Later Torah tradition, teaches us, in no less than in the name of the immortal prophet Elijah that Gentiles can receive Divine inspiration and prophecy equal to any child of Israel, depending upon one’s behavior.  “I call Heaven and Earth to bear witness, be it a man or woman, Jew or Gentile, freeman or slave, all can receive Divine inspiration (Ruah HaKodesh, the holy Spirit), all in accordance with their actions.” (Tana Dvei Eliyahu, Rabbah 9a).

In his commentary to Maimonides’ code, the Mishneh Torah, Torah Foundations, in the discussion about prophets and prophecies, Rabbi Aharon Soloveitchik has written that if there ever was a tried and true Gentile prophet to rise from the nations, it would be obligatory for even Israel to heed his words at the direction of God. (Sefer Perah Mateh Aharon, page 57)

In Isaiah it is written (66:21), “And from them too will I take for priests and for Levites,” says the Lord.” God will make priests and Levites from the nations to serve Him in the rebuilt Temple (see also Rashi).  In Tana Dvei Eliyahu, Zuta, 20:6 it states that the righteous of the nations are referred to as God’s priests. “Let Your priests be clothed with righteousness, and let Your devout ones sing praises” (Psalm 132:9). “Your priests,” these are the righteous of the nations of the world.  They are the priests to the Holy One, blessed be He in this world, such as Antoninus and those like him.

What we learn from this is that Torah does not view the theologies of others as being a hindrance to their being righteous human beings who are blessed and acceptable to God.  Unlike other religions, Judaism does not condemn non-believers and delegate them to an after-life of suffering and torture due to their practice of their own sacred beliefs.  While Judaism believes idolatrous beliefs to be mistaken, such a mistake does not in Torah eyes, evoke Divine wrath and eternal punishment.

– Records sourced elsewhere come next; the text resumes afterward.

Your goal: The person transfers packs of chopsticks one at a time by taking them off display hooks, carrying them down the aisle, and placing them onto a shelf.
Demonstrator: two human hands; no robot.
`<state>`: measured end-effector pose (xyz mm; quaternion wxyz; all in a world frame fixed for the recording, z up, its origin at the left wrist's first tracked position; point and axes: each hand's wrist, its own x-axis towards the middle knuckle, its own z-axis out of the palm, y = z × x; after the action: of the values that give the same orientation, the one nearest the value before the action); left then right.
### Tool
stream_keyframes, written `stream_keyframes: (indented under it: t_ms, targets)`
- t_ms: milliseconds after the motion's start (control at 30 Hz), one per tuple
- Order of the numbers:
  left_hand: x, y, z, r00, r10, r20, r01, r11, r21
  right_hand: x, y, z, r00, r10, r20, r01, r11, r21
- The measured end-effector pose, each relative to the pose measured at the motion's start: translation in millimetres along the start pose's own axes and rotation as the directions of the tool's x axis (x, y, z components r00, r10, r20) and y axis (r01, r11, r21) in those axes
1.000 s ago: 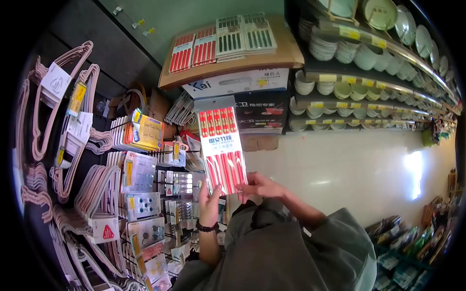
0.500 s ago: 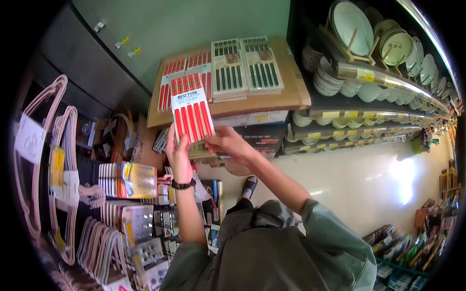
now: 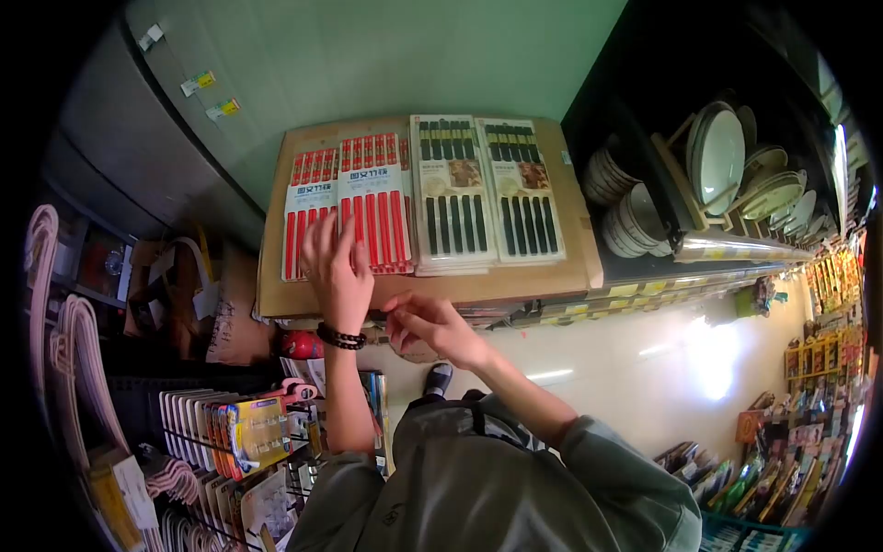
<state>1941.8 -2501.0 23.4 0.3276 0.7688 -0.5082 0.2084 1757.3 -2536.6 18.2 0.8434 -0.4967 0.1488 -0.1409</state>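
My left hand, with a dark bead bracelet at the wrist, reaches over the front of the red chopstick packs with its fingers apart; whether the fingertips touch them I cannot tell. One red pack lies on the right of that pile, and another red pack lies beside it on the left. My right hand hovers in front of the cardboard edge, its fingers loosely bent and nothing held. To the right are two stacks of dark chopstick packs, the nearer stack and the far right stack.
A cardboard top carries all the packs, against a green wall. Shelves of bowls and plates stand at the right. Hangers and hanging packaged goods crowd the left side.
The red chopstick pack that was in both hands now lies on the red pile. My left hand has let go, and my right hand has drawn away from it. The view has shifted.
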Motion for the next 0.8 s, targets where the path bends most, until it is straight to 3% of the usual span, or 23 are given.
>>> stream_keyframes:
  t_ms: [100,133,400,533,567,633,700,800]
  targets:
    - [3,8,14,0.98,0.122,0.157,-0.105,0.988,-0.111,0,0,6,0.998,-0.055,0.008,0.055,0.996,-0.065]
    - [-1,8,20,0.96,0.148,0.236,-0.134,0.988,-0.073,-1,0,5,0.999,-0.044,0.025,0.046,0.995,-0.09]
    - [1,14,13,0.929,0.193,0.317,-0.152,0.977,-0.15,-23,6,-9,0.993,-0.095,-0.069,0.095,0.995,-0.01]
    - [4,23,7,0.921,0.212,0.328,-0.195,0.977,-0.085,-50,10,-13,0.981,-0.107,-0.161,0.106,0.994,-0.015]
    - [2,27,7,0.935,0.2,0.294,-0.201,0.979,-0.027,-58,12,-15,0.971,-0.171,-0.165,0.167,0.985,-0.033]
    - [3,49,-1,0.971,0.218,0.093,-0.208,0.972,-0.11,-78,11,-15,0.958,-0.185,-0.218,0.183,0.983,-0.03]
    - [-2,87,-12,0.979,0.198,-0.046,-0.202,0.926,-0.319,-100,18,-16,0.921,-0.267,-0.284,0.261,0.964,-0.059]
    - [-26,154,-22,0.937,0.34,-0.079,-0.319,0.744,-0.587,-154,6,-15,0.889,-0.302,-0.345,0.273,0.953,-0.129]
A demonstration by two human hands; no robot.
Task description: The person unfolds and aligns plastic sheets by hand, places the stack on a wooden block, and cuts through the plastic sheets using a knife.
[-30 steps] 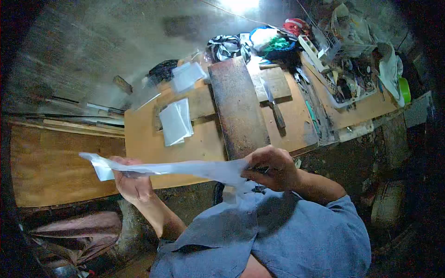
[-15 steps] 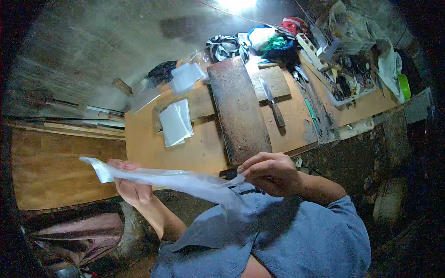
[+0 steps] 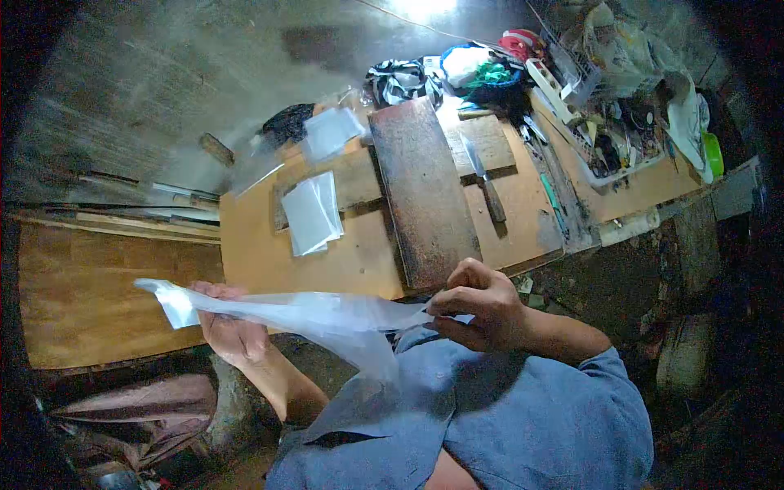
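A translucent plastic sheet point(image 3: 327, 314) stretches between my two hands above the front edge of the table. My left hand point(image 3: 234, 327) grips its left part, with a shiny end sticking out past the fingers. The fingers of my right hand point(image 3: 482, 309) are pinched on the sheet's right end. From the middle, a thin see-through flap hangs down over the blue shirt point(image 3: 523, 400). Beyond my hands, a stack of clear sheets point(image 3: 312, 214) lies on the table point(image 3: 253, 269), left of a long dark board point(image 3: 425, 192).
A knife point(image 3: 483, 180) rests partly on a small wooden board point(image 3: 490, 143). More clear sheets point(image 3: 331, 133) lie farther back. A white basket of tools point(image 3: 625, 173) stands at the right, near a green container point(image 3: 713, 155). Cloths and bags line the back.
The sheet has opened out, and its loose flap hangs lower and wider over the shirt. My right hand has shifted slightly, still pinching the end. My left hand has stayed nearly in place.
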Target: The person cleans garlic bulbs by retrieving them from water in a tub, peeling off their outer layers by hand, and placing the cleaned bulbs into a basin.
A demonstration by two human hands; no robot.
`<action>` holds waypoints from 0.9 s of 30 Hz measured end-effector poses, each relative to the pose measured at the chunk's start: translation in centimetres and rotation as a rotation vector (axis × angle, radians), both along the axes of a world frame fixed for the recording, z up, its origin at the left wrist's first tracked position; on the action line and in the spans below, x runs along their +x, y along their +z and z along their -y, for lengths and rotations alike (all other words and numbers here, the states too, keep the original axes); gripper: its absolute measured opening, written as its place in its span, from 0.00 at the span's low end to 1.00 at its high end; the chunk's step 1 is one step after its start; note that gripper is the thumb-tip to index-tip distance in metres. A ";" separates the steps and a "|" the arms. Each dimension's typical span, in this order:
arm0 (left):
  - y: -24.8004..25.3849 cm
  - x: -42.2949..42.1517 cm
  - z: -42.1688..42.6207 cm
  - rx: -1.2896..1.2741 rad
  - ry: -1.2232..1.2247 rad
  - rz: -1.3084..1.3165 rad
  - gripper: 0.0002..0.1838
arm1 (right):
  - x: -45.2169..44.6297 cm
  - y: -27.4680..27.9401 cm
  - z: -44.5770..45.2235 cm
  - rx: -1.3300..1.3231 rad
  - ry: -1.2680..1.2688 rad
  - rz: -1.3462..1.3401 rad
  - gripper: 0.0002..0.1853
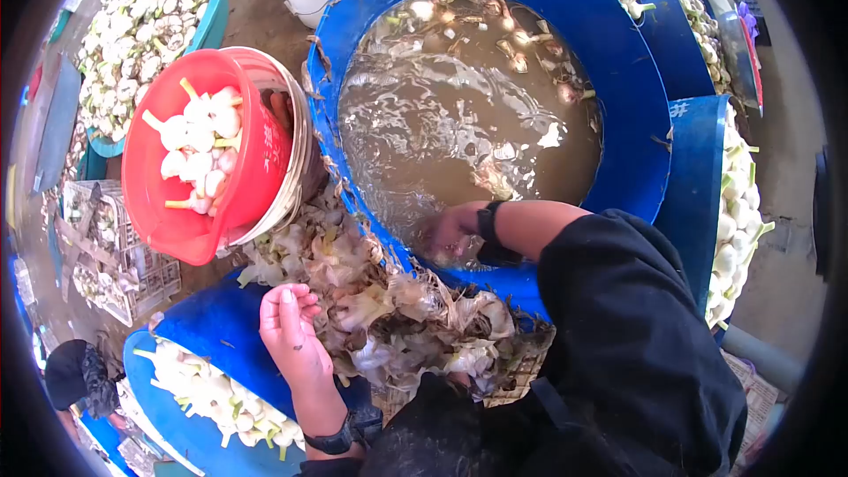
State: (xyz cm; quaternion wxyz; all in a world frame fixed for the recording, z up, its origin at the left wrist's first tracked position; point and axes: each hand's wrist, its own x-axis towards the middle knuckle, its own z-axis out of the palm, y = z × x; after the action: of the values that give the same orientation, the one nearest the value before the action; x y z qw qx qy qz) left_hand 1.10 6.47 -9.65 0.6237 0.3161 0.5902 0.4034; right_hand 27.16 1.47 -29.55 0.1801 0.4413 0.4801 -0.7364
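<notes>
My right hand (452, 231) reaches into the muddy water (459, 106) of a big blue tub (632, 88), close to its near wall. Splashing and blur hide its fingers, so I cannot see whether it holds anything. Garlic bulbs (518, 62) float at the far side of the water, and a pale piece lies just beyond my hand. My left hand (296, 331) is held above the rim of a blue container, fingers loosely bent, with nothing visible in it. Beside it, peeled garlic skins (380, 300) form a heap against the tub.
A red basin (146, 168) with several clean bulbs rests on a white bucket at the left. Behind it stands a teal tub (216, 9) of dirty garlic. White garlic fills containers at lower left and right. Another person's dark head covering (75, 375) shows at lower left.
</notes>
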 end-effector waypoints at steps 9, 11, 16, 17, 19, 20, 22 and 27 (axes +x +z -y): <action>3.7 4.3 -0.5 0.241 -0.564 -0.071 0.20 | -0.6 23.0 -0.9 0.644 -0.868 -0.208 0.24; 3.3 6.0 0.1 0.292 -0.569 0.081 0.22 | -2.1 25.0 -0.8 0.890 -0.748 -0.056 0.24; 2.9 5.2 -0.3 0.108 -0.364 0.154 0.10 | -3.1 23.6 -0.4 1.262 -0.794 -0.133 0.14; 2.6 4.8 -0.4 0.108 -0.359 0.147 0.10 | -3.3 23.6 -0.1 1.259 -0.794 -0.141 0.14; 2.2 4.0 -0.6 -0.106 -0.093 0.310 0.09 | -3.7 23.6 1.2 1.528 -0.348 -0.072 0.10; 2.6 3.9 -1.4 -0.120 -0.011 0.330 0.10 | -3.5 23.8 1.7 1.502 -0.215 0.023 0.11; 3.5 3.4 -2.0 -0.160 0.068 0.345 0.10 | -2.8 22.9 2.0 1.495 -0.226 0.202 0.14; 2.9 4.1 -0.7 -0.086 0.020 0.343 0.11 | -5.4 26.1 -0.4 1.012 -0.786 0.055 0.16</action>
State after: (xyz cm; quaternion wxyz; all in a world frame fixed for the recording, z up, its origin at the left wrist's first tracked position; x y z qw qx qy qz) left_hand 5.22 7.12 -6.76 0.7243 0.2096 0.4949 0.4320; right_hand 21.72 1.82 -3.42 -0.3218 0.6335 0.5658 -0.4184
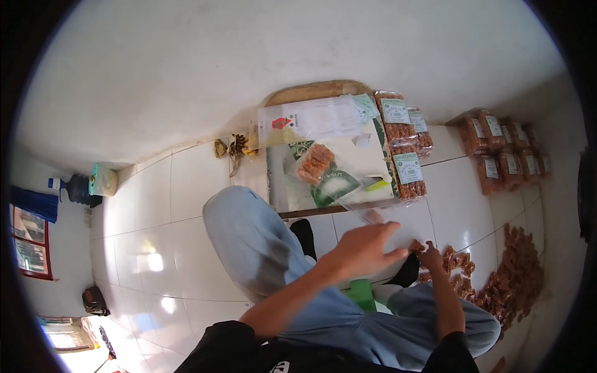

So, why argue over religion?  Missionaries of all kinds will never cease to exist.  Peoples with all agendas will go on and on.  Everyone is so convinced that “my way” is right, and therefore “your way” has to be wrong. And equally everyone wonders, why can’t others see the things that are so clear and “self evident” to “me.”

You see!  This is the absence of faith!  When one demands that everyone be just like them, this is the opposite of faith and the very definition of the path of impurity, that, as we have seen above, is hated by God.

Now, maybe you have a little more insight into why I am so vocal in condemning the hypocrisy that exists in my own greater community.  I pray that each of us would have the courage to not only recognize, but also to speak out against the modern day extremists and desecration!

If we want to save religion, then we have to act sincerely and truly religious.  This requires of us to expose and condemn the religious extremists and hypocrites, especially when they are in our own camps, calling themselves “ultra-orthodox.”  There is no such thing!  We have Torah and we have Halakha (Law).  Those who walk in their path are called Torah faithful.  Those who do not, (in spite of extremist appearances), simply are not walking the Torah Way, and thus are far from Torah’s God and His Grace.

God expects from us courage.  We have to have the courage to acknowledge, beyond ethnicity and nationality, who are the true children of God and who are not.  This will never be defined by national identity or by doctrinal proclamations.  Rather this will be decided as God Himself has said (and repeated by the classical Sages), those who are sincere and righteous are God’s people, those who are neither are not! It is that simple.

It is better to live among righteous Gentiles than to live among unrighteous Jews.  Painful as this may be to some, it is true.  God looks to behavior.  Look around where you live, without your “rose-colored” glasses, and ask, are these people, my neighbors, the ones who truly give glory to God? Are these my neighbors the kind of people I want to be, and I want my children to be?  Be careful how you answer, remember God is reading your minds and knows your thoughts.  If you are a hypocrite or if you judge by superficials or ethnicities only, God will judge you.

Be mindful.  Be honest.  Be courageous.  Be a true and sincere child of God, and serve Heaven properly.